Fraudulent activities are a significant concern in the crypto market as criminals take advantage of the COVID-19 pandemic to pitch investment scams. These scams involve fake COVID-19 cryptocurrencies or digital wallets. In one astounding incident on social media, Twitter handles for prominent individuals sent out scam messages seeking bitcoin for COVID-19 relief, promising to double their value. The schemes have increased during the pandemic causing the FBI to warn persons to be on the lookout for COVID-19 related cryptocurrency fraud.

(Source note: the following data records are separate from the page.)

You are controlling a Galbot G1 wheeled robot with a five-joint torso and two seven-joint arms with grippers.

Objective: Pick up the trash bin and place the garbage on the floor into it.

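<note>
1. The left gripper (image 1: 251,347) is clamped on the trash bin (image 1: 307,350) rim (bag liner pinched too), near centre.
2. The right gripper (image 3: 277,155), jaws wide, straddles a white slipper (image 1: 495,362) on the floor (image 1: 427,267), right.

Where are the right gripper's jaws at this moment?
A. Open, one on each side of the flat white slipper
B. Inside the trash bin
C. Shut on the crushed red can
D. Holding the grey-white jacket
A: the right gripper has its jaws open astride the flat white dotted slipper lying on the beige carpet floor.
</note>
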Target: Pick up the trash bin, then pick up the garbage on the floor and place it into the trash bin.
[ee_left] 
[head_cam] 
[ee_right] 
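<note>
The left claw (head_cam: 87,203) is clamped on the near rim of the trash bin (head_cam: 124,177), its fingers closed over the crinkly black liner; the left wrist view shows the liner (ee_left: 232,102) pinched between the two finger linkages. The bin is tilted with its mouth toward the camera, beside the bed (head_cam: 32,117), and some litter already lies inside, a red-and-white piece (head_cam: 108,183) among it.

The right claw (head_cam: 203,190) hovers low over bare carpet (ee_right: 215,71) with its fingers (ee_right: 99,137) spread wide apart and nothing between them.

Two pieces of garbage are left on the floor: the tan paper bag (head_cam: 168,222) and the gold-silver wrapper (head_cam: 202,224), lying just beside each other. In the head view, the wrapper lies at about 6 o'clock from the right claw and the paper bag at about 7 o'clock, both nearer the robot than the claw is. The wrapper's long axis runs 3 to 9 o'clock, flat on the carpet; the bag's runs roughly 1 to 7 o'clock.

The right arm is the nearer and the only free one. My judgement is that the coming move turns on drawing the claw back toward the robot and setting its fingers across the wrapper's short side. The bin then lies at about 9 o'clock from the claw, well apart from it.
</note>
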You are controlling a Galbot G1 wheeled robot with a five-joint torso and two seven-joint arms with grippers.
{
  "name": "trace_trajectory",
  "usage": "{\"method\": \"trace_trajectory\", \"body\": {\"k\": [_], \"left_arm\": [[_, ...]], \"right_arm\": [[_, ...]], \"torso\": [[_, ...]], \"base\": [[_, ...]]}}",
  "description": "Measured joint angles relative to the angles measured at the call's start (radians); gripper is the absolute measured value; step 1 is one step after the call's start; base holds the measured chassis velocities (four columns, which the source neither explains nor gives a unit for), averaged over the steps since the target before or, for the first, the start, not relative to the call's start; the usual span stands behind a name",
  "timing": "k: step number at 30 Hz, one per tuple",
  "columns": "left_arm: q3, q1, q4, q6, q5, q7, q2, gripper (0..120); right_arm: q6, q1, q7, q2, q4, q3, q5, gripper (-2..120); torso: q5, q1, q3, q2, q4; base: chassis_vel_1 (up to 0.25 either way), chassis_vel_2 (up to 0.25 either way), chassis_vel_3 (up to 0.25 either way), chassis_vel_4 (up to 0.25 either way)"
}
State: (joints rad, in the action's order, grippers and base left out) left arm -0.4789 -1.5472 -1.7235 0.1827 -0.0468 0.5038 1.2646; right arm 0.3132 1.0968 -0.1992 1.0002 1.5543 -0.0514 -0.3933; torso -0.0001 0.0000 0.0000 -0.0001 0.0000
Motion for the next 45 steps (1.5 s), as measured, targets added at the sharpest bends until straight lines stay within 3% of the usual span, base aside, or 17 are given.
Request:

As most governments shun cryptocurrency as an acceptable form of payment, there is little to no regulation in the crypto market. This means if your account is hacked, there is no recourse for investors. Also, transactions are irreversible, so if a mistake is made while moving money around, there is no way to undo it.
5 Ways to Secure your Digital Wallet
While your digital wallet is susceptible to hacking and other cyber threats, there are safety measures you can practice to improve its security:
Use a Secure Email
Gmail can read your email and also track your online activity. Consider using a more secure email account such as ProtonMail that does not read your email.
Install a VPN
Another way to secure your digital wallet is by installing a VPN. The benefits of VPNs include encrypting your data and hiding your IP address, so you stay anonymous when trading online. Using this tool is especially helpful when accessing your online wallet and exchanges.
Choose Offline Storage
Securing your cryptocurrencies in an offline wallet is a worthwhile strategy because not only will you be the only one with the private keys, it also takes your money out of the reach of hackers. Offline wallets cannot be hacked. On the contrary, a service provider secures your private keys and exchanges are a hot target for hackers.
Choose Privacy-Focused Crypto
With security and privacy concerns surrounding cryptocurrency, it’s best to choose one that’s more privacy-oriented. These cryptos offer enhanced security features and help to conceal investors’ online trading activity.
Enable Two-Factor Authentication
The final tip is to use two-factor authentication (2FA) to access the device your digital wallet is stored on. 2FA is an extra layer of security to get to your account. We also recommend using an authenticator app to provide the 6 digit code.
As a crypto trader, you must be mindful that there are security risks. The safety tips we provided are by no means exhaustive, but they are simple measures you can make a part of your daily habit when storing and trading cryptocurrencies.